Hacker News new | ask | show | jobs
by gmfawcett 2956 days ago
Monadic I/O (as I'm sure you know) just means that every I/O effect takes a world-state as an implicit parameter ("the world just before this action"), and returns a world-state ("the world just after this action") to thread into the next effect. In a concurrent program, I/O effects from multiple threads (and the outside world) may be interleaved or executed concurrently. Crudely, the world you changed a moment ago isn't necessarily the world you're about to change again. :)

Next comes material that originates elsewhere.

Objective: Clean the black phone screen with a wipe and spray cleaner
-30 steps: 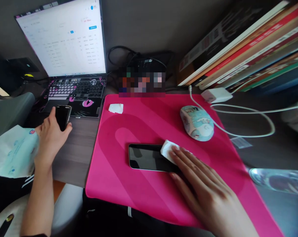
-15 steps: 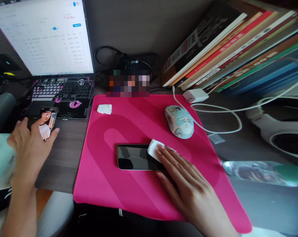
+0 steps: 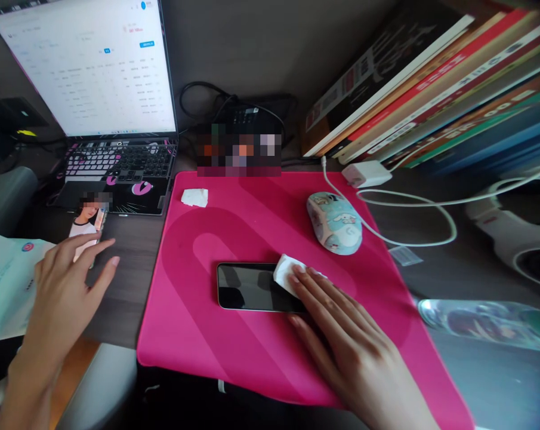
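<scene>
On the pink desk mat lies a smartphone with a dark, reflective screen. My right hand presses a folded white tissue onto the right part of that screen, fingers straight and close together. The thumb is by the phone's lower edge. At the left, my left hand is open with spread fingers, over the lower end of a second phone. That phone rests at the laptop's front edge, its screen lit with a picture of a person. A small folded white piece sits at the mat's upper left.
An open laptop stands at the back left. A patterned mouse, a white charger with cable, and a row of books are at the right. A bottle lies beside the mat, below white headphones. A pale green packet is far left.
My left hand has drawn back toward me from the lit phone, whose screen shows more and no longer displays the clock. The right hand remains on the tissue. The view has shifted slightly.
</scene>
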A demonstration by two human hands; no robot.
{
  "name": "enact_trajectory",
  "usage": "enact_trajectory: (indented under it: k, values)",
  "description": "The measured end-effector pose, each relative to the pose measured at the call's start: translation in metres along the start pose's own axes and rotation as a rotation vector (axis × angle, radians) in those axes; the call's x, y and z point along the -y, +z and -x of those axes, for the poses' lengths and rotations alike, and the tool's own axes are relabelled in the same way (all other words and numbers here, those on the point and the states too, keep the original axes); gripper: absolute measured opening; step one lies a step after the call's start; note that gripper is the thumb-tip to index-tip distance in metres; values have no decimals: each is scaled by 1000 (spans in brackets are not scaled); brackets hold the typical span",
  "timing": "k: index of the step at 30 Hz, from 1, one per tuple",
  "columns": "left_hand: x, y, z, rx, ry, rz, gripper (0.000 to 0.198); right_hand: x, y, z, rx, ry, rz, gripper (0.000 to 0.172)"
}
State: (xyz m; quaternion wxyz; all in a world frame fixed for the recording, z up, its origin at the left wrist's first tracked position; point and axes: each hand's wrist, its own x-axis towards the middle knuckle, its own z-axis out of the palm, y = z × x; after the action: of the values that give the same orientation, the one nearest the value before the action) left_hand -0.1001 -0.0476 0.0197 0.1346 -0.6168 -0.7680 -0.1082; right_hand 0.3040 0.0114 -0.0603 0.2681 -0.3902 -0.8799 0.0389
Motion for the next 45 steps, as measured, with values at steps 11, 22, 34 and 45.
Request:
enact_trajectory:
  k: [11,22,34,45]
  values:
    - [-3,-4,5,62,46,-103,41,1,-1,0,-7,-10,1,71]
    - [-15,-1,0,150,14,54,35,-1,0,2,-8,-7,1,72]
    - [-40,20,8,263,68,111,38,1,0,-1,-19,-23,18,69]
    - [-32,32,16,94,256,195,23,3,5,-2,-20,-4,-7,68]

Monadic I/O on its own doesn't make any guarantees, or impose any requirements, about locking external resources. If stdout is locked (from within the monad, or not), then that's the state the world arrives in for your effect. If not, then it's not. They are orthogonal concerns.

1 comments

I get what you're saying, but I don't like to think of these as orthogonal: locking is a way to force actions to occur in a particular order, so is monadic IO (the 'world-state' is a dummy data dependency, preventing later actions from getting called before earlier ones; it doesn't "really" contain the whole state of the world ;) )

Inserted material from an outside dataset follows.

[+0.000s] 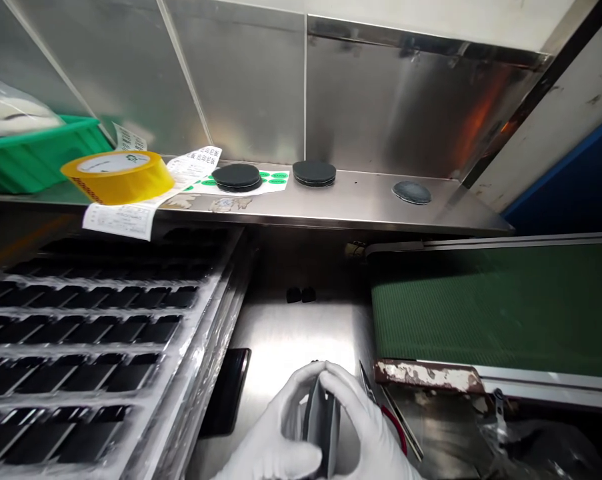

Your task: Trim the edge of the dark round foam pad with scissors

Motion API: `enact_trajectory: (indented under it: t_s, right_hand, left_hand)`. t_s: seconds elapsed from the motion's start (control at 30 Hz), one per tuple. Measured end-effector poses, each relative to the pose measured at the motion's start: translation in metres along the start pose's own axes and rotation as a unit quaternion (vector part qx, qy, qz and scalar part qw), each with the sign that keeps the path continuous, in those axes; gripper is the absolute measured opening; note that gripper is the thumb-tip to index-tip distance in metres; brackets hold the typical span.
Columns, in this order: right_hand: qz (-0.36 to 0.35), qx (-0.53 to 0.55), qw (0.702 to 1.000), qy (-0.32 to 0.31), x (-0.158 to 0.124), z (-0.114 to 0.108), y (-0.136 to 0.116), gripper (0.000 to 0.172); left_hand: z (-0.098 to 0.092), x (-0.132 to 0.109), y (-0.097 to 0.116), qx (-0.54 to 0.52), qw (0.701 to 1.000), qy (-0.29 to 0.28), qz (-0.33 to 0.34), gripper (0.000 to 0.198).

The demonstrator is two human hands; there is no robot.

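Both hands wear white gloves and meet at the bottom centre over the steel table (281, 327). Between them stand thin dark grey discs (325, 427), seen nearly edge-on. My left hand (281, 433) is curled round their left side, its thumb across the front. My right hand (363, 427) curves round the right side, fingertips touching the left hand's at the top. Just right of my right hand lie scissors with a red handle (395, 427) and metal tweezers (403, 423). A black flat device (225, 393) lies left of my left hand.
Stacked clear trays of black parts (81, 327) fill the left. A green conveyor belt (501, 307) runs at the right. Two small black pieces (301, 295) lie ahead. The steel shelf (363, 200) bears yellow tape (118, 179), labels, dark discs (315, 173) and a green bin (41, 157).
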State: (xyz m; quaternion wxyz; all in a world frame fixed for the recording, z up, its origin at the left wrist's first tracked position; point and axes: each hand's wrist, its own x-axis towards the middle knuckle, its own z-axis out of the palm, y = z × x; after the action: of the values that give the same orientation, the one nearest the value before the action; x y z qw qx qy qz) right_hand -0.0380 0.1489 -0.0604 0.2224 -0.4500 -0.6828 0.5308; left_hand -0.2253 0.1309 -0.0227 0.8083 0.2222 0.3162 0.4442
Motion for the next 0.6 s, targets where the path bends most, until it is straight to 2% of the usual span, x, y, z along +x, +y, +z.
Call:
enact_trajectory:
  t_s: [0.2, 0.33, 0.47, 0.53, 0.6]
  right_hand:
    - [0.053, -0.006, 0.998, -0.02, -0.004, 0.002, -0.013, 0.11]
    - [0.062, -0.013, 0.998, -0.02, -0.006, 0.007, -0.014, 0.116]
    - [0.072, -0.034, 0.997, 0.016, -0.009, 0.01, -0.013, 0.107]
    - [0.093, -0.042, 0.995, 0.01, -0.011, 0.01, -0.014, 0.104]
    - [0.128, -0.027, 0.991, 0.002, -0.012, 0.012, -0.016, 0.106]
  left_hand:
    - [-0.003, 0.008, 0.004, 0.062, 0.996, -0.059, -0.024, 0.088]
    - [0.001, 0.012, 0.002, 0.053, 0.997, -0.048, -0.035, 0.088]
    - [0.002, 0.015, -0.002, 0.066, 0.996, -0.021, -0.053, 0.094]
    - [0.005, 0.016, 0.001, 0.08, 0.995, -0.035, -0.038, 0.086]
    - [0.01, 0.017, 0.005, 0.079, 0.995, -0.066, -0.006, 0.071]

I get what you're saying too. :) I think one reasonable semantics for monadic I/O is that it sequences effects in a single thread; and effects from other threads are part of the world-state, not part of the monadic context. Another reasonable semantics is what I think you're describing: monadic I/O in a multithreaded program should sequence effects across all the threads (e.g., mutexes on shared resources). It would be nice to have both options available -- maybe similar to how you can plug a strategy into Haskell's Control.Parallel.Strategies monad.